In my own experience its actually best not to try to copy other singers too much while you are developing your own voice, it can throw you off big time. I spent months trying to pull chest to tenor c to copy steven tyler :) till I realized he was singing in his head voice and adding distortion.

Yes, Tyler sings in his head voice but he doesn't do anything to add rasp. He has a naturally raspy voice due to a genetic anomaly that affects the function of his vocal folds. (People hate when I say that.) According to his own words in his memoirs "Does the noise in my head bother you?", is to start on one pitch, sing all the vowels, then move to the next pitch, sing all the vowels, a lot like the Great Scale that was practice by Lilli Lehmann, the premiere soprano coloratura of her time, who later retired and then taught singing.

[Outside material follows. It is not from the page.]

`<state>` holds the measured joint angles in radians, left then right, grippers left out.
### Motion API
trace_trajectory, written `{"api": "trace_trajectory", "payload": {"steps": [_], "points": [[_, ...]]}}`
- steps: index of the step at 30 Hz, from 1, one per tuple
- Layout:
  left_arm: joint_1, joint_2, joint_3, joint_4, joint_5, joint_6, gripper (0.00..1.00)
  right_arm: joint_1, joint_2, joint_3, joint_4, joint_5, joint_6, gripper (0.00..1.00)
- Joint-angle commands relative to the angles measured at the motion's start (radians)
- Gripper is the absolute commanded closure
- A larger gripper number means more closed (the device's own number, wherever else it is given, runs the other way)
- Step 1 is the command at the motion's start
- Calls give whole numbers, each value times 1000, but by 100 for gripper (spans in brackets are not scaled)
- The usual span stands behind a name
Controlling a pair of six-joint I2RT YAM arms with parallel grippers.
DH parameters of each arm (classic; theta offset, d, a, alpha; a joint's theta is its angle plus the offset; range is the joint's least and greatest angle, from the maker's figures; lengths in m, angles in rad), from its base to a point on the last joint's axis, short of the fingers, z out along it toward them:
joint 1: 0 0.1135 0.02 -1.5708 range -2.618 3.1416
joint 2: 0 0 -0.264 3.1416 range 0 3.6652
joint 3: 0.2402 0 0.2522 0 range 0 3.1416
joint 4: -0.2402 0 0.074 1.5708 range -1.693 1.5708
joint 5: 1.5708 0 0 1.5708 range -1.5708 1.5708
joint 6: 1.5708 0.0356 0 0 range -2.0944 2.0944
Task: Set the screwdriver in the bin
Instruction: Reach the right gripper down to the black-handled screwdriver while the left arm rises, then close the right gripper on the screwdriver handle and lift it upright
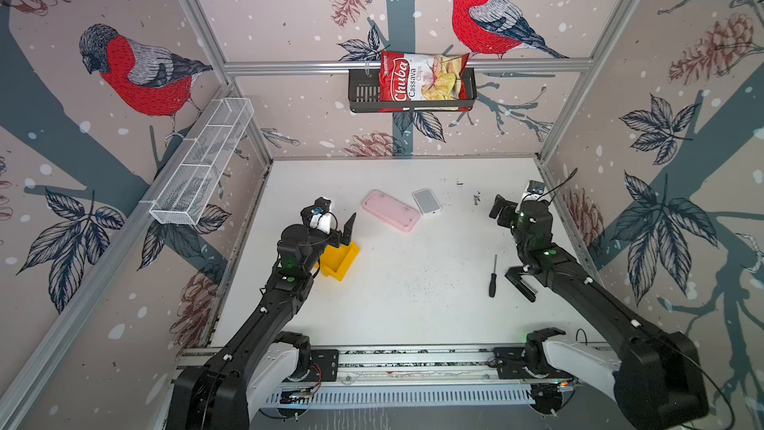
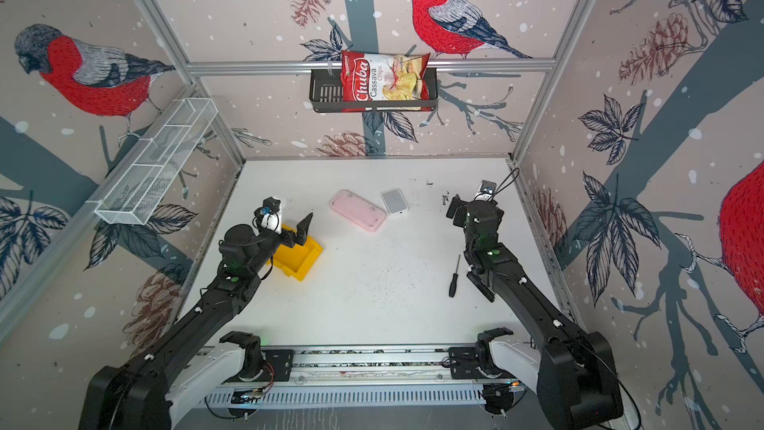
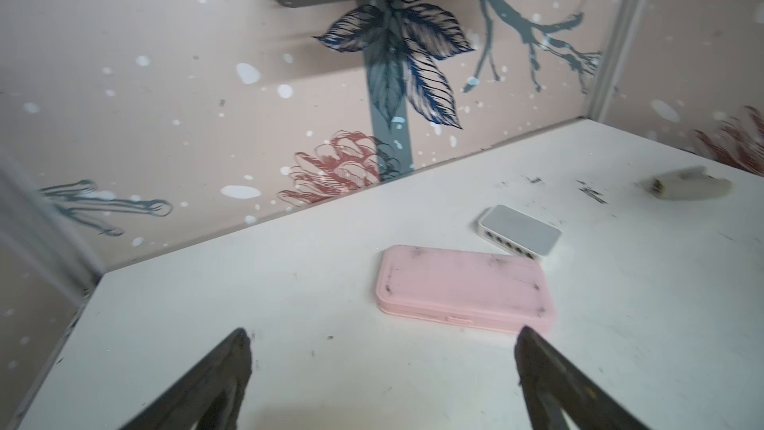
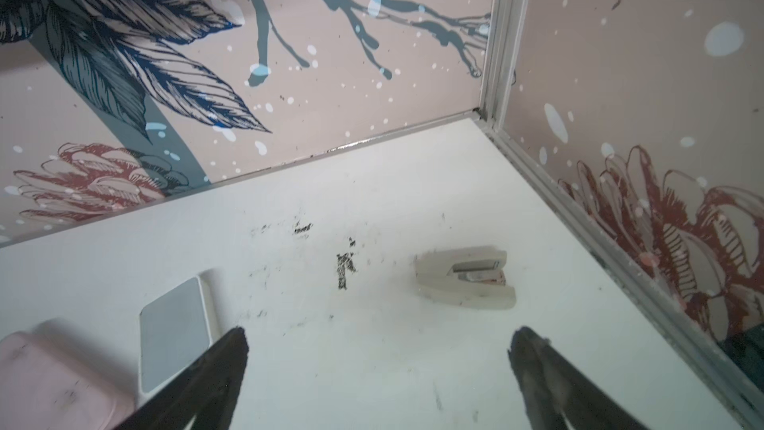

When Tyler sings the Ab5 in "Dream On," his throat is completely open. No false fold "engagement." And you can clearly see the two apertures in his folds (the genetic thingy I was talking about.) So, trying to sing exactly like Steven Tyler is not going to be fruitful unless one has the exact same structure, feeling, emotional intent, singing skills, etc. As in, one can really sound like Tyler by actually being Tyler and that job is taken, for now.

So, I agree with your point about not trying to sound just like other singers, I just differ on whether or not he adds "distortion" up top. I would rather copy his sweet emotion, if you will pardon the use of another song title, to sing any of their songs.